Problem statement —
Please reproduce exactly the lines that begin the listing below, up to and including the line where "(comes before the" occurs.

##### Given information #####

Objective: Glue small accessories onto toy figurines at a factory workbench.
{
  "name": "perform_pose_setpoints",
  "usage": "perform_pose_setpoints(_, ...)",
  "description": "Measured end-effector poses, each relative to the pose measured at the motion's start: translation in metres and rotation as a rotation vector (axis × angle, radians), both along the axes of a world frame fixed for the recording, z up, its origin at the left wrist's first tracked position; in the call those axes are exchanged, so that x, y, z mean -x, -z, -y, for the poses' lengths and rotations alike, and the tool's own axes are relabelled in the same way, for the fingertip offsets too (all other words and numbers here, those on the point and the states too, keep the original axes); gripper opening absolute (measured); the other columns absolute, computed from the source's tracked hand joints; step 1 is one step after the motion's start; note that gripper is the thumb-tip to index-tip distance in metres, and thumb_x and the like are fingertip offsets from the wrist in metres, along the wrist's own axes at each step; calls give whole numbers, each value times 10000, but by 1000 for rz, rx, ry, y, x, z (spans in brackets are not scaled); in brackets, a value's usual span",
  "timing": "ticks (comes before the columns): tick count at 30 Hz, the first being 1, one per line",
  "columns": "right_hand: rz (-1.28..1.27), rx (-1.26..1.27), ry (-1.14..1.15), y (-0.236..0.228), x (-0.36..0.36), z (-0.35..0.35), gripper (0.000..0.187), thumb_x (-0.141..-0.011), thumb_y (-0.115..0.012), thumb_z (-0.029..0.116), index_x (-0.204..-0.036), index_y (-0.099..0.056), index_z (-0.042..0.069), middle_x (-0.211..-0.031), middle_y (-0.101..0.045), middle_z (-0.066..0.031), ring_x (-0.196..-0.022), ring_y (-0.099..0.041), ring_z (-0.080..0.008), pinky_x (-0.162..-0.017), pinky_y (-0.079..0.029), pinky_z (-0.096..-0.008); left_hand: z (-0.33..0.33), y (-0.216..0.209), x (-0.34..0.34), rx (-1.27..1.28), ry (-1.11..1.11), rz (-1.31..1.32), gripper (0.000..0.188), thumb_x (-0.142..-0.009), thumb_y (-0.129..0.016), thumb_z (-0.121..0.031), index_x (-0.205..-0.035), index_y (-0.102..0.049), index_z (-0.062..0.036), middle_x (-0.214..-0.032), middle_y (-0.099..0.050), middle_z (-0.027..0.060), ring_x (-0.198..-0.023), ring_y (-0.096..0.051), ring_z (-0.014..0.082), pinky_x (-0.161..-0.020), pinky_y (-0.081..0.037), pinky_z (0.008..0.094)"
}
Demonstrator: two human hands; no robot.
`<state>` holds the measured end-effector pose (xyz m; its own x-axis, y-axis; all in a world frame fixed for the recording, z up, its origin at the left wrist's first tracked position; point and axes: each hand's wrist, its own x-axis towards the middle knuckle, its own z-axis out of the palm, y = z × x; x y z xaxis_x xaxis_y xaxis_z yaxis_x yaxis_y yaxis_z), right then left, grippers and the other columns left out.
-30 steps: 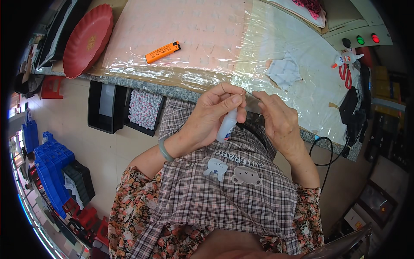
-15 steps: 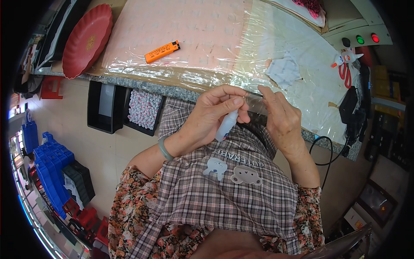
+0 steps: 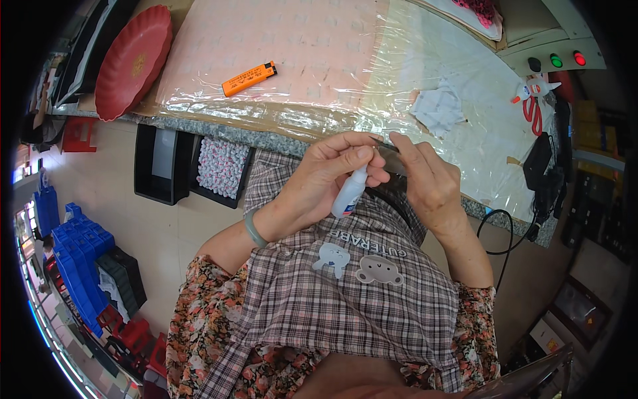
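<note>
My left hand point(image 3: 335, 166), with a pale green bangle at the wrist, is closed around a small white squeeze bottle point(image 3: 349, 196). The bottle is tilted, its narrow nozzle pointing up toward my thumb and fingertips. Those fingertips are pinched at the end of a thin dark tool point(image 3: 385, 143), perhaps tweezers. My right hand point(image 3: 432, 183) grips the other end of that tool between thumb and fingers. Both hands are in front of the table's near edge, over my plaid apron point(image 3: 345, 299). Anything tiny between the left fingertips is too small to make out.
An orange lighter point(image 3: 249, 78) lies on the plastic-covered table point(image 3: 306, 40). To its left is a red scalloped plate point(image 3: 133, 63); to its right, a crumpled white cloth point(image 3: 437, 110). A glue bottle point(image 3: 535, 88) and red-handled scissors point(image 3: 531, 116) lie far right. Below the edge hangs a black tray point(image 3: 222, 169) of small pinkish-white pieces.
The bottle now shows more of its coloured label, having turned slightly in my left hand. My right hand has shifted a little to the left. The things on the table have stayed put.
</note>
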<state>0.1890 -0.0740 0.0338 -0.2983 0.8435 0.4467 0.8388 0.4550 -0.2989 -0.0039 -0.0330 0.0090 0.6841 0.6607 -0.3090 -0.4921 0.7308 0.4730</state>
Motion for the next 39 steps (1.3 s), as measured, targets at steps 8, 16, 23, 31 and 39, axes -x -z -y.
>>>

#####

Task output —
Objective: Glue small accessories onto toy figurines at a factory workbench.
{
  "name": "perform_pose_setpoints",
  "usage": "perform_pose_setpoints(_, ...)",
  "description": "Measured end-effector poses, each relative to the pose measured at the motion's start: translation in metres and rotation as a rotation vector (axis × angle, radians), both along the axes of a world frame fixed for the recording, z up, its origin at the left wrist's first tracked position; in the call those axes are exchanged, so that x, y, z mean -x, -z, -y, for the poses' lengths and rotations alike, and the tool's own axes are relabelled in the same way, for the fingertip offsets too (all other words and numbers here, those on the point and the states too, keep the original axes); gripper opening absolute (measured); the other columns absolute, computed from the source's tracked hand joints; step 1 is one step after the motion's start; note that gripper is the thumb-tip to index-tip distance in metres, and thumb_x and the like are fingertip offsets from the wrist in metres, along the wrist's own axes at each step; calls give whole numbers, each value times 10000, but by 1000 for rz, rx, ry, y, x, z (spans in brackets are not scaled); in brackets, a value's usual span",
  "timing": "ticks (comes before the columns): tick count at 30 Hz, the first being 1, one per line",

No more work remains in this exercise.